Repeat exactly, and only, the lines of the entries below from the one with "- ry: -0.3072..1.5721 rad" through the one with "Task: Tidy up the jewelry", both ends included.

Records contained in a dataset:

___

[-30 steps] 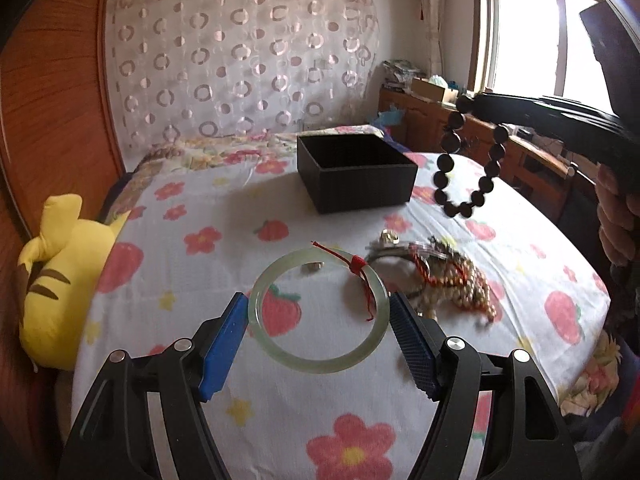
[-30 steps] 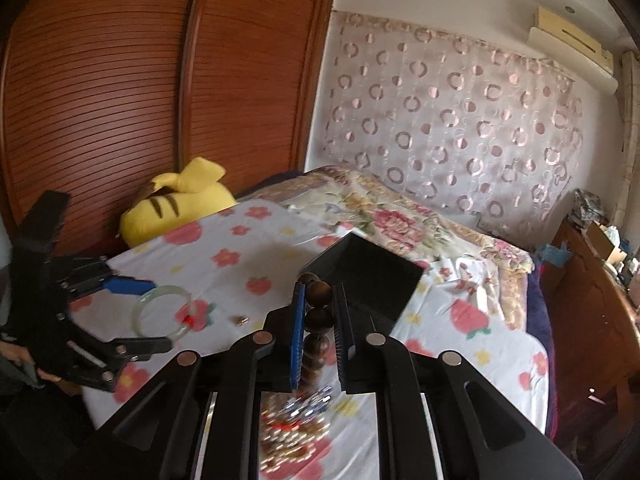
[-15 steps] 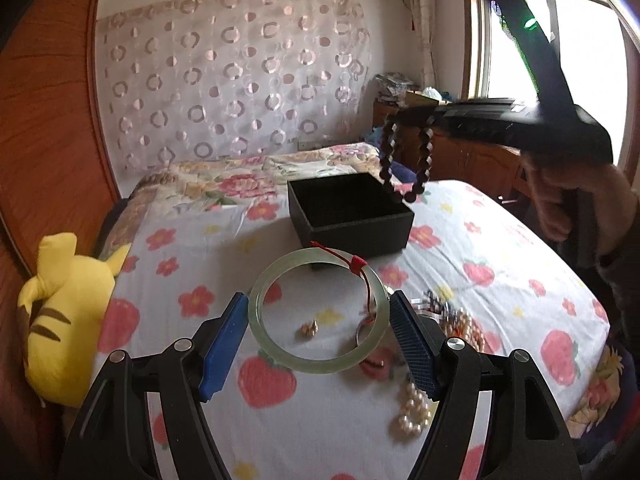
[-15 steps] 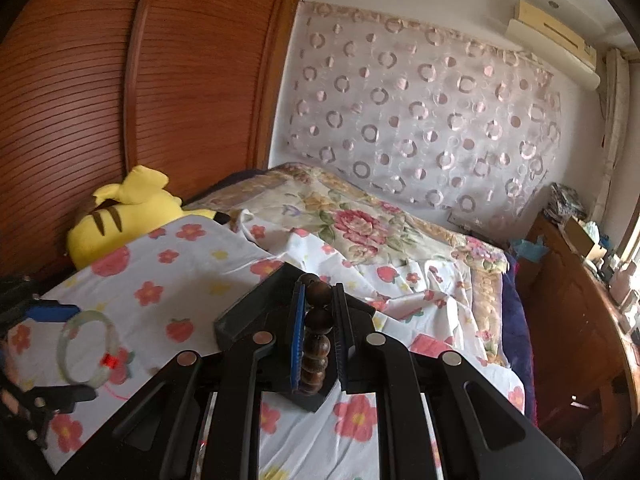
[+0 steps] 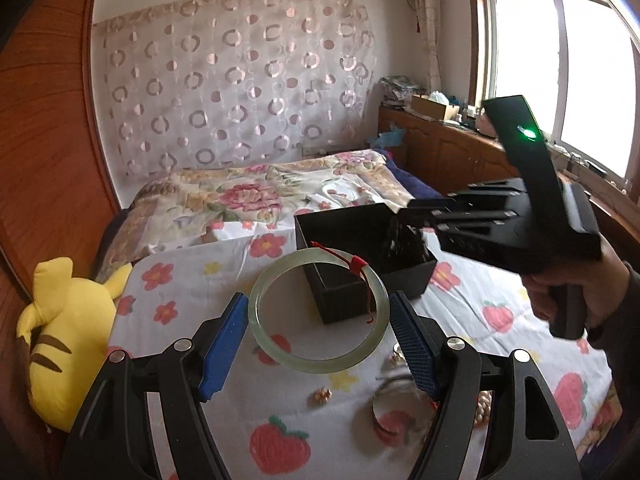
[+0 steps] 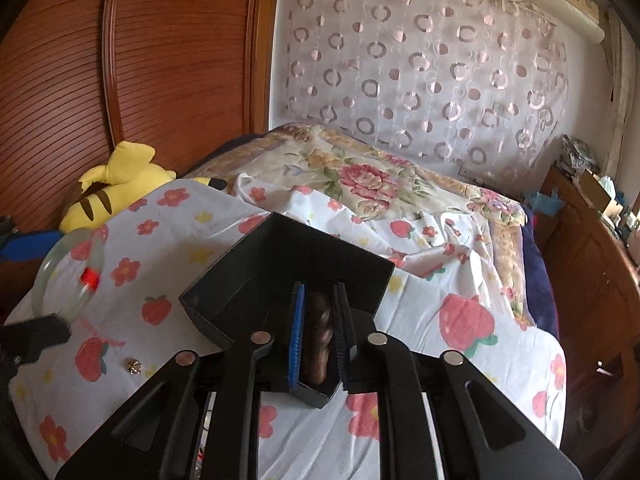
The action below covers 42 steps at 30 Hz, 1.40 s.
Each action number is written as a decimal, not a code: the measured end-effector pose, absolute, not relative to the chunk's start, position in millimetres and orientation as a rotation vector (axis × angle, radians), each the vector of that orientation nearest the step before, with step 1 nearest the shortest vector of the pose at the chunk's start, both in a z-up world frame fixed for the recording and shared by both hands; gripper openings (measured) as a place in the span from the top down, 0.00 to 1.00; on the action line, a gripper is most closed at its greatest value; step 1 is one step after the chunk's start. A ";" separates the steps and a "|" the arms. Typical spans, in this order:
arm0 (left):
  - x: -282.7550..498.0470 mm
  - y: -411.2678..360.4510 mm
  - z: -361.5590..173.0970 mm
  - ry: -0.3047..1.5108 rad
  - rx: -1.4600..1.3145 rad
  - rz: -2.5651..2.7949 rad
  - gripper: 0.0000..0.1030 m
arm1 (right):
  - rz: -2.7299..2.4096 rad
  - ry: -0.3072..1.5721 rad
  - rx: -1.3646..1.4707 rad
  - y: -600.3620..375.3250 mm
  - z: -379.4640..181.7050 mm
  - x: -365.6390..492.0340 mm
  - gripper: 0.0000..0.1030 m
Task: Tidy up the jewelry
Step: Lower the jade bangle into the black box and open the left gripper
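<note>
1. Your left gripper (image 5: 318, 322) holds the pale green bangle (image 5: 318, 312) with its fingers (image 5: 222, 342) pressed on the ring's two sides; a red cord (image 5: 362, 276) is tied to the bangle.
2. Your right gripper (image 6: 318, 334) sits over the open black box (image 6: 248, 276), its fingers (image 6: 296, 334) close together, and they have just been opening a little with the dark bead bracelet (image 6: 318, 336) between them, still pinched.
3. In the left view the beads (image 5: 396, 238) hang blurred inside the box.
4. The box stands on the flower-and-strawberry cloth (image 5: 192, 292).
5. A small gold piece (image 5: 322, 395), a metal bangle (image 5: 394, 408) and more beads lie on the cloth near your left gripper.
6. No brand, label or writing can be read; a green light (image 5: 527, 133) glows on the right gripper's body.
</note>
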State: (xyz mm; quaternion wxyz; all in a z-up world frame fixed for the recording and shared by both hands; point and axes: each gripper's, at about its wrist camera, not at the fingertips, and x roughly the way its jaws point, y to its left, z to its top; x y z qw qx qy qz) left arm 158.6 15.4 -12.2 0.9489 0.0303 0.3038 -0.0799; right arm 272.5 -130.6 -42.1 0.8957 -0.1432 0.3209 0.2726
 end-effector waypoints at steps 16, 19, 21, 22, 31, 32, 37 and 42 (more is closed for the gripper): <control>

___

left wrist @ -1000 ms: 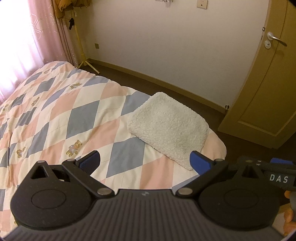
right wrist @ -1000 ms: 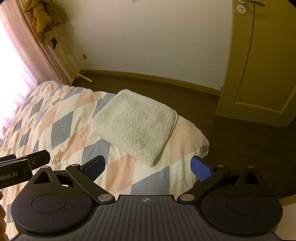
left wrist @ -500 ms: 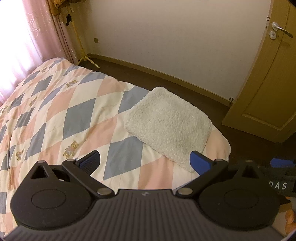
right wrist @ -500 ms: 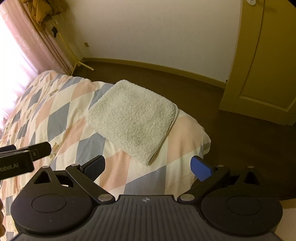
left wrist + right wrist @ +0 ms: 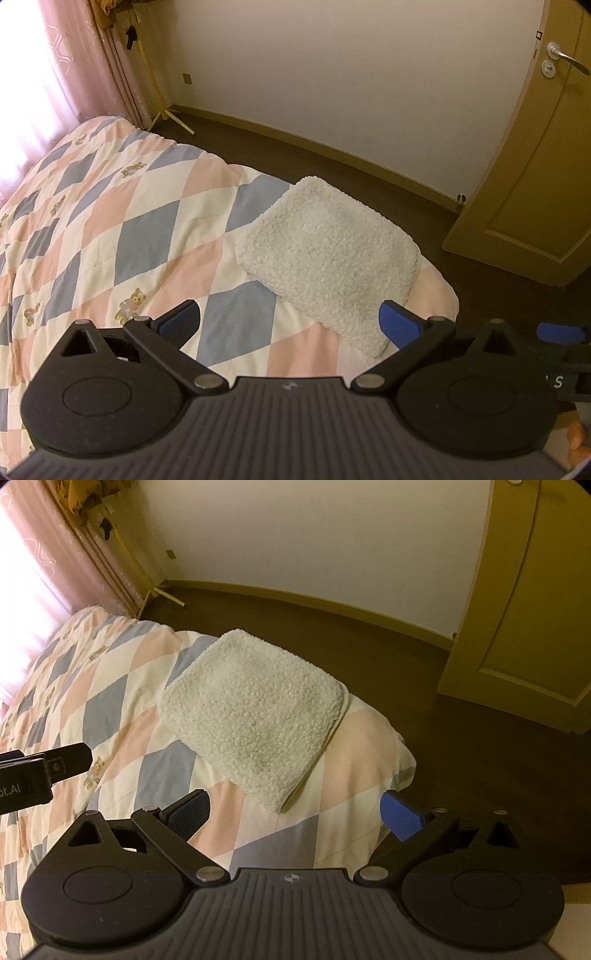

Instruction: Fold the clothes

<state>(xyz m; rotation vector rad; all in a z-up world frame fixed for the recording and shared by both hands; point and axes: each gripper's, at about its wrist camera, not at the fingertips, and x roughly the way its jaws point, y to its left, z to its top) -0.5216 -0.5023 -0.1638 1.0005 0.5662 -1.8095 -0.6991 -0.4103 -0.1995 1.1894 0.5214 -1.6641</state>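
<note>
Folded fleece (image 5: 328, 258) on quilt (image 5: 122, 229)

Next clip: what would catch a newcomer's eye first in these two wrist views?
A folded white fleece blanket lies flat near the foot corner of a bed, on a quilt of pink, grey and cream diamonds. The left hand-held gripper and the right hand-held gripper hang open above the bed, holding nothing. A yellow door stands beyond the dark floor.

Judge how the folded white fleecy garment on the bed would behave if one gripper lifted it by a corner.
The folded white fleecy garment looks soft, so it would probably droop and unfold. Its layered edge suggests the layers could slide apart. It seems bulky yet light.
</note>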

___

• WRITTEN REPLY:
  - ry: -0.3072..1.5721 rad
  - rx: -1.3646..1.4707 rad
  - y: -600.3620..375.3250 mm
  - z: -379.4640..181.7050 mm
  - x: -365.6390..492.0340 mm
  - gripper: 0.0000..0.1030 m
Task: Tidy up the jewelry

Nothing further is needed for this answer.